Der Human Rights Watch Report vom 6. April kommt zu dem Ergebnis, dass ca. 20 Millionen Menschen in Bangladesch mit Arsen vergiftet Wasser trinken. Eine Arsenvergiftung kann bei langfristiger Einnahme des Giftes zu Leberschäden, Nieren-, Haut-, und Lungenkrebs führen und fordert in Bangladesch laut Human Rights Watch bis zu 43.000 Tote im Jahr. Wie auch in vielen anderen Länder betrifft dieses Problem meistens den armen, ländlich lebenden Teil der Bevölkerung. Die Gewinnung von mit Arsen vergifteten Trinkwassers erfolgt häufig durch Brunnen, die nicht tief genug gebohrt wurden. Ein 2004 ins Leben gerufenes Projekt sollte Abhilfe schaffen – Spenden für rund 13.000 neue Brunnen in ländlichen Gegenden wurden mobilisiert. Dennoch zeigt sich kaum eine Verbesserung.

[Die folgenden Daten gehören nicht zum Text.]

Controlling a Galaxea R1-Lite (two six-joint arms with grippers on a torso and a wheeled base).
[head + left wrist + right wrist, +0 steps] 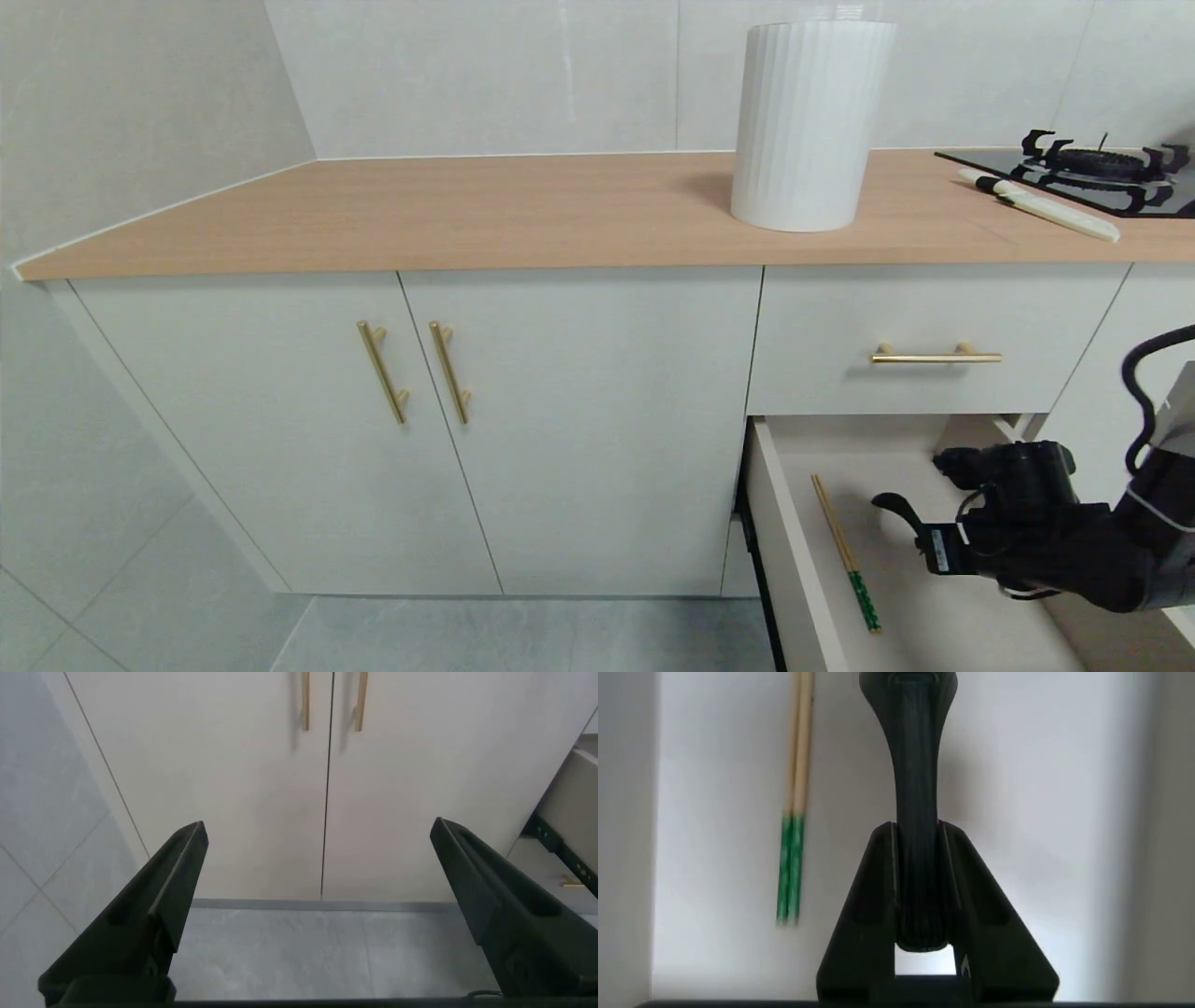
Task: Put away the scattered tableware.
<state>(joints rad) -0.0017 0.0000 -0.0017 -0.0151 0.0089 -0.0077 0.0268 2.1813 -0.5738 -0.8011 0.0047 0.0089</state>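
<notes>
The lower drawer (794,546) stands pulled out beneath a closed upper drawer (934,313) with a gold bar handle (936,356). A pair of wooden chopsticks (845,555) with green ends lies flat on the drawer floor, close to its left wall. The right gripper (943,546) hangs over the open drawer, to the right of the chopsticks and apart from them, its fingers clamped on a black utensil (894,509). In the right wrist view the black utensil (910,756) runs straight out from the right gripper (918,849) above the pale drawer (1064,784), with the chopsticks (794,812) alongside; it is possibly a spoon, but its far end is not clear. The left gripper (318,831) has its fingers (159,905) spread wide, holding nothing, facing the closed cabinet doors (234,784) and the floor. On the countertop (467,205) stands a white ribbed container (808,121). A knife (1041,205) with a cream blade lies at the front edge of the gas hob (1092,168).
</notes>
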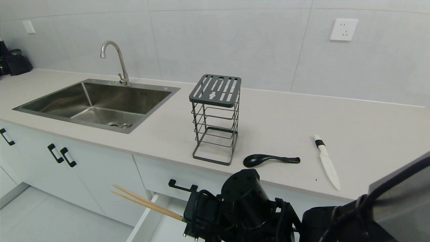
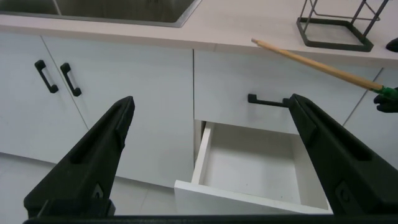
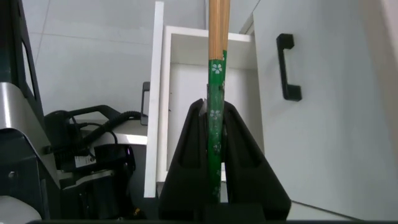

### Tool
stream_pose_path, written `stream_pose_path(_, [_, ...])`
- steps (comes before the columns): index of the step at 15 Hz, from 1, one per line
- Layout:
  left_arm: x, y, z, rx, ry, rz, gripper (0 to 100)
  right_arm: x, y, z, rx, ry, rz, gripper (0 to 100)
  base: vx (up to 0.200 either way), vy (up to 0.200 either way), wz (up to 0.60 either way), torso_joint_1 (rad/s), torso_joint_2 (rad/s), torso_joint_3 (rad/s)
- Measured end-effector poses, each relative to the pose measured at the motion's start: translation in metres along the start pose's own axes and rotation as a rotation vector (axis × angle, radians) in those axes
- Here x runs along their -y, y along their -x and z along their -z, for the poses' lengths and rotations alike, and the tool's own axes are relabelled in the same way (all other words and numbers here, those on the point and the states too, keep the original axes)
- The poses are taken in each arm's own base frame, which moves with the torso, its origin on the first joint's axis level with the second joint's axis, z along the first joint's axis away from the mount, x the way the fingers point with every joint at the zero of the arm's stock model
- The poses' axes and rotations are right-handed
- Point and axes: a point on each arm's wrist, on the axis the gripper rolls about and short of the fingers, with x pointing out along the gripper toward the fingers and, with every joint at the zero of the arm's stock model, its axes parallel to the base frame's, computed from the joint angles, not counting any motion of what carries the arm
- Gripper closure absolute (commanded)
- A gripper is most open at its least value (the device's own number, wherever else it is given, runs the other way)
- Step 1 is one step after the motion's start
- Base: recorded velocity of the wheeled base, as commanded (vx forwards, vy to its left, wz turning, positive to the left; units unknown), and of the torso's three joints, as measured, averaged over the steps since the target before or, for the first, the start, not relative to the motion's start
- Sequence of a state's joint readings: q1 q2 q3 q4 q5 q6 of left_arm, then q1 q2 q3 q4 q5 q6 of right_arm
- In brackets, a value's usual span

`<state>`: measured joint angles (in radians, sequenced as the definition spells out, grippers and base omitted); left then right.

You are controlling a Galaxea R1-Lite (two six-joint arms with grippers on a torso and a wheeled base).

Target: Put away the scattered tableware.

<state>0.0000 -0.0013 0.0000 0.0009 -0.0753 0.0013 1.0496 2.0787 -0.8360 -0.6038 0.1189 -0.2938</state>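
- here, at the lower centre of the head view, the right gripper (image 3: 214, 109) had its fingers pressed together on a pair of chopsticks (image 1: 147, 203), pinching them at their green, patterned end.
- the chopsticks ran from that grip up toward the left of the frame, their bare wooden tips in front of the white cabinet fronts below the countertop (image 1: 285, 117).
- we saw the left gripper (image 2: 211, 99) with its two black fingers (image 2: 106, 143) spread wide and nothing between them; it faced the cabinets.
- a white drawer (image 2: 200, 155) stood pulled open under the counter, bottom centre-left of the head view, just beneath the chopsticks.
- a black spoon (image 1: 268, 159) lay flat on the counter at lower centre-right, its bowl near the foot of a dark wire rack (image 1: 215, 117) that stood upright mid-frame.
- a white knife (image 1: 326, 161) with a black band lay further right, apart from the spoon, near the counter's front edge.
- a steel sink (image 1: 60, 101) with a curved faucet (image 1: 116, 60) filled the upper left.
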Motion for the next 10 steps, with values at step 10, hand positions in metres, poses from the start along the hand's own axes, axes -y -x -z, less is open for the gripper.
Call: stream_pose_path(10, [0.0,0.0,0.0,0.001,0.0,0.0,0,0.0,-0.023,0.005,-0.017,0.004,-0.009,100,0.0,0.0,0.0,-0.155,0.3,0.151])
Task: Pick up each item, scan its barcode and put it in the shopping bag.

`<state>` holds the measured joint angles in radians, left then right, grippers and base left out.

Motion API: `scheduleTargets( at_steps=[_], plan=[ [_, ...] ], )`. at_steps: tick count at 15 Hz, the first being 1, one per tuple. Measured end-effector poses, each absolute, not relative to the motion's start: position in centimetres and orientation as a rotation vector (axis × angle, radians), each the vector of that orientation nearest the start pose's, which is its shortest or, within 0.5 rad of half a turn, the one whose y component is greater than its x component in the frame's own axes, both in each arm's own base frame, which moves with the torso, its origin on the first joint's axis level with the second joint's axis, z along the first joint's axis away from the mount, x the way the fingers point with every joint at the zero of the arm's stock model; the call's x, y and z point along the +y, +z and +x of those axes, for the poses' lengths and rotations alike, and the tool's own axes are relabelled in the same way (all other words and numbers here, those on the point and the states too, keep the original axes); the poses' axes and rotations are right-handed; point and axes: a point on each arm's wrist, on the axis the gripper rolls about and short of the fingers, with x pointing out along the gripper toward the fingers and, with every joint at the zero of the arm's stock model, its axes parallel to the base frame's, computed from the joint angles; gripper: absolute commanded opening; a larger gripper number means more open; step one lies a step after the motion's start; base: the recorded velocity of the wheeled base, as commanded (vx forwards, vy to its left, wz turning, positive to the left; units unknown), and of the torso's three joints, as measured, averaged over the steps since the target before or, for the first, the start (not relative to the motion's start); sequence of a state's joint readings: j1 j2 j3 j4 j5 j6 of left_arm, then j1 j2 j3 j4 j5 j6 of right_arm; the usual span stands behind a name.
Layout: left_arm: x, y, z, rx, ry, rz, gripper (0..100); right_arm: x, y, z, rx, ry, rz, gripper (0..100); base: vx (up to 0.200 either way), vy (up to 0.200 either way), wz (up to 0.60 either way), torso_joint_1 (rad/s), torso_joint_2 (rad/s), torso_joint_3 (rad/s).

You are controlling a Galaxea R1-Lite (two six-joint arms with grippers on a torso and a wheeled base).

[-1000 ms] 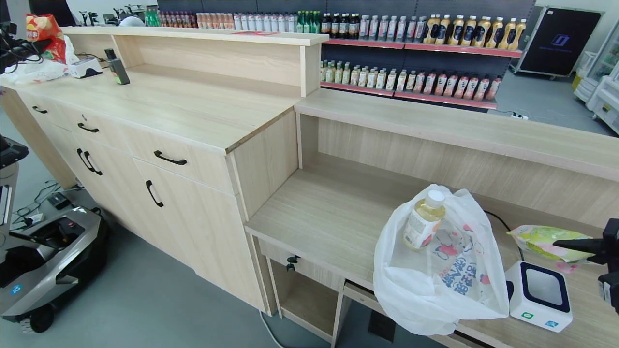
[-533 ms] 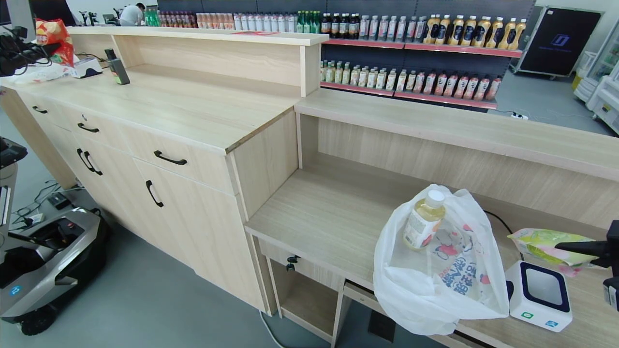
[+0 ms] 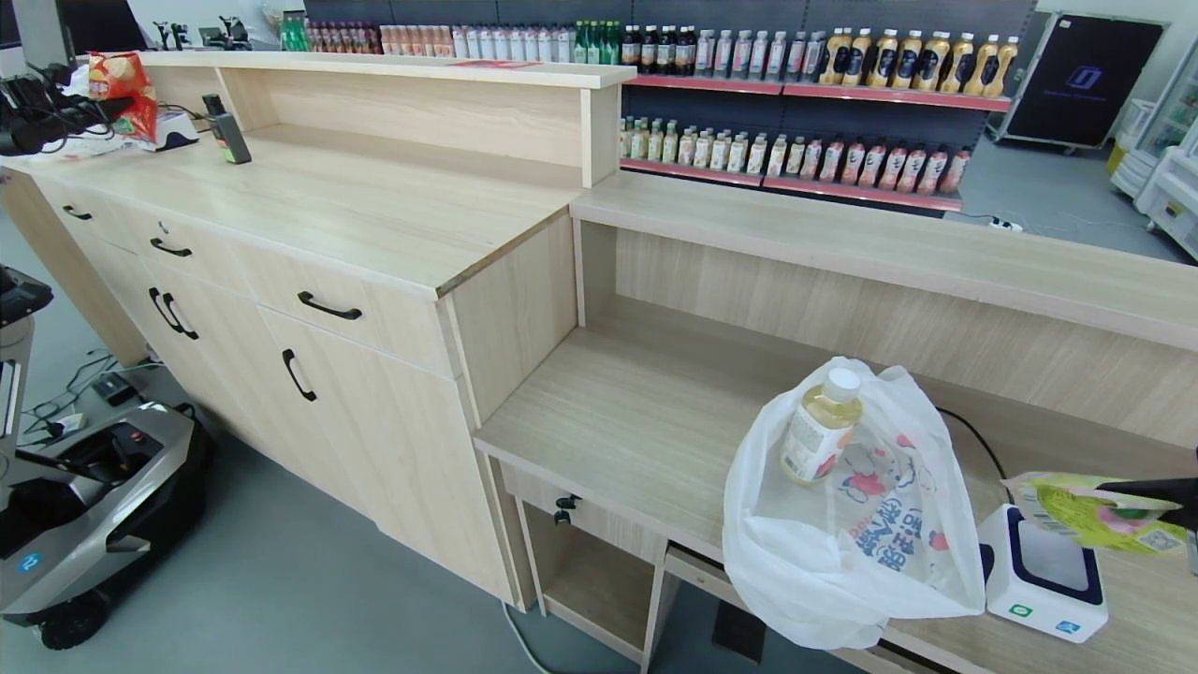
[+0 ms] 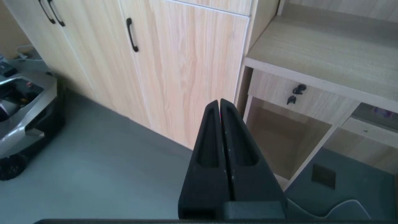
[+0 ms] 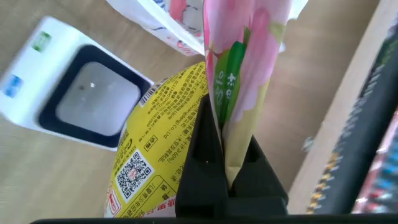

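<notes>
Raised since a second ago: snack packet (image 3: 1086, 515), off the bench (image 3: 636, 412), now beside scanner (image 3: 1044, 571), lower right of frame. Left pincer (image 4: 221, 106): clenched, empty. Shopping bag (image 3: 842, 562), lower centre-right: bottle (image 3: 822, 426) inside. Right pincer (image 3: 1156, 489): grasping packet. Step: scanning. Next, likely: barcode turned to scanner, then bagging.

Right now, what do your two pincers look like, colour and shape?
Both are matte black. The left pincer has two long flat fingers that taper from a broad base to a narrow tip, each with a shallow recess along its face. The right pincer has the same black, wedge-shaped fingers. No cables or markings show on either.
</notes>
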<state>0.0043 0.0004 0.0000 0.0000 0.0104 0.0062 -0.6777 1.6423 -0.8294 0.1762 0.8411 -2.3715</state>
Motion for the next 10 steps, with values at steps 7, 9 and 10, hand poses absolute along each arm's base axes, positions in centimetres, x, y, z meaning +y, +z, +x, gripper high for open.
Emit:
scheduleTargets(
  at_steps=[7, 9, 10],
  plan=[
    [0.0, 7.5, -2.3, 0.0, 0.015, 0.006, 0, -11.3, 20.5, 17.6, 0.466, 0.297, -0.458, 0, 0.0, 0.0, 0.0, 0.0, 0.0, 0.0],
    [0.0, 7.5, -2.3, 0.0, 0.015, 0.006, 0, -10.9, 21.9, 17.7, 0.48, 0.074, -0.222, 0, 0.0, 0.0, 0.0, 0.0, 0.0, 0.0],
    [0.0, 7.5, -2.3, 0.0, 0.015, 0.006, 0, -10.4, 22.5, 18.1, 0.468, -0.052, -0.118, 0, 0.0, 0.0, 0.0, 0.0, 0.0, 0.0]
  ],
)
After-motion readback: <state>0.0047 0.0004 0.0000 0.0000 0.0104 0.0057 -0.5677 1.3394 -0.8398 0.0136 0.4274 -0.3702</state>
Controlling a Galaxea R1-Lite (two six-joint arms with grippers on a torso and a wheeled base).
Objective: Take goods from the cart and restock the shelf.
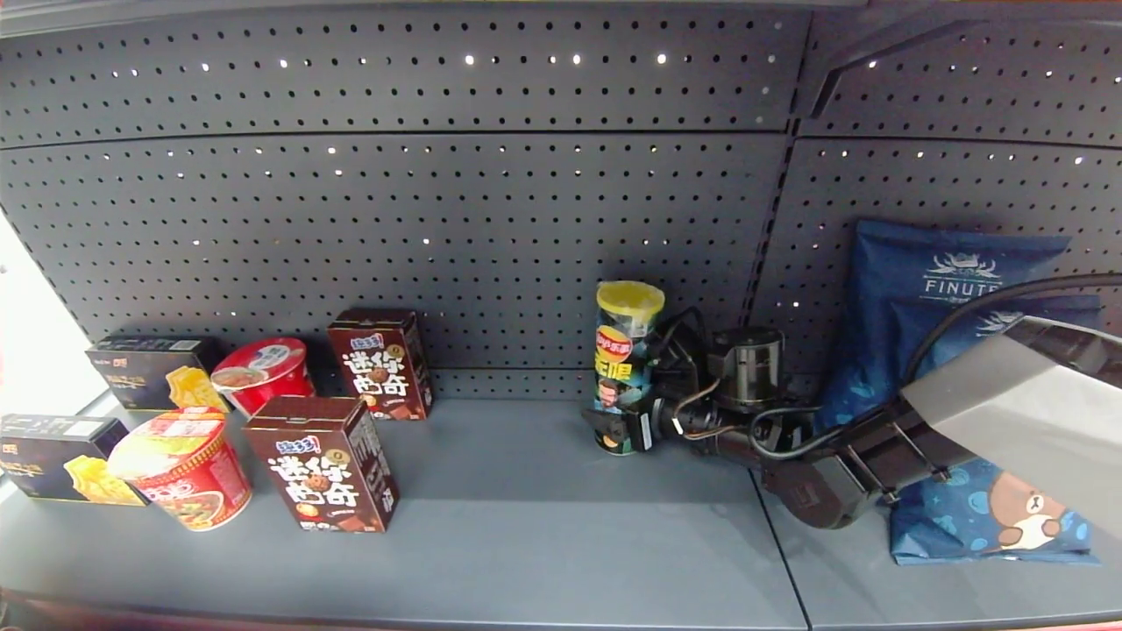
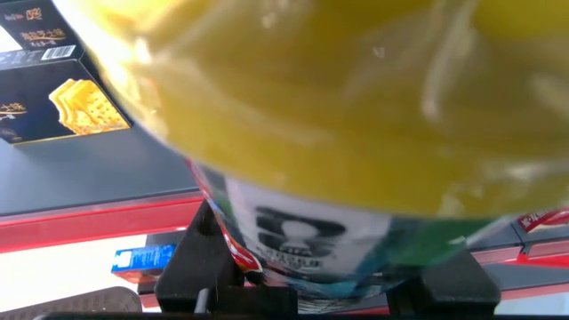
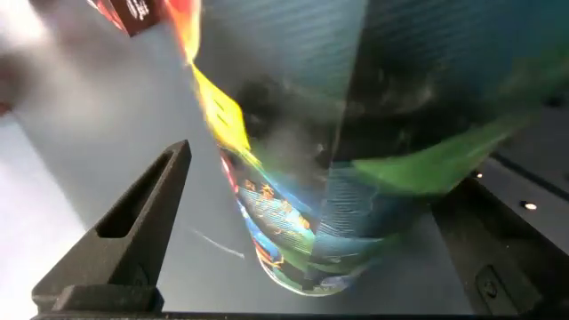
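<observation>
Chip can [image 1: 624,364]: upright on the shelf [image 1: 526,543] by the back panel; lid up, set as stock
Right claw [image 1: 626,433]: spread around the can's base; one finger [image 3: 133,231] stands apart from it; likely releasing
Left claw [image 2: 320,289]: pinching a second can [image 2: 338,107] low on its body; waiting at the shelf front
Around: brown boxes [image 1: 320,460] and noodle cups [image 1: 188,469] well apart to the left; blue bags [image 1: 955,289] just behind the right arm crowd its withdrawal
</observation>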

Die Frage, die sich nicht nur die Regierung Bangladeschs stellen sollte, sondern auch die Spender ist, wo das Geld für die Brunnen eingesetzt wurde. Dem Report von Human Rights Watch folgend werden neue Brunnen immer wieder zu Gunsten Unterstützer und Verbündeter von nationalen und lokalen Politikern gebaut. Die Verantwortung, dieser Entwicklung entgegenzuwirken, liegt sowohl bei der Regierung, als auch bei den Unterstützern und Spendern des Projektes. Wenn sie in der Lage sind dieses Projekt noch zu retten, können sie als Vorbild für viele Länder mit den gleichen Problemen fungieren.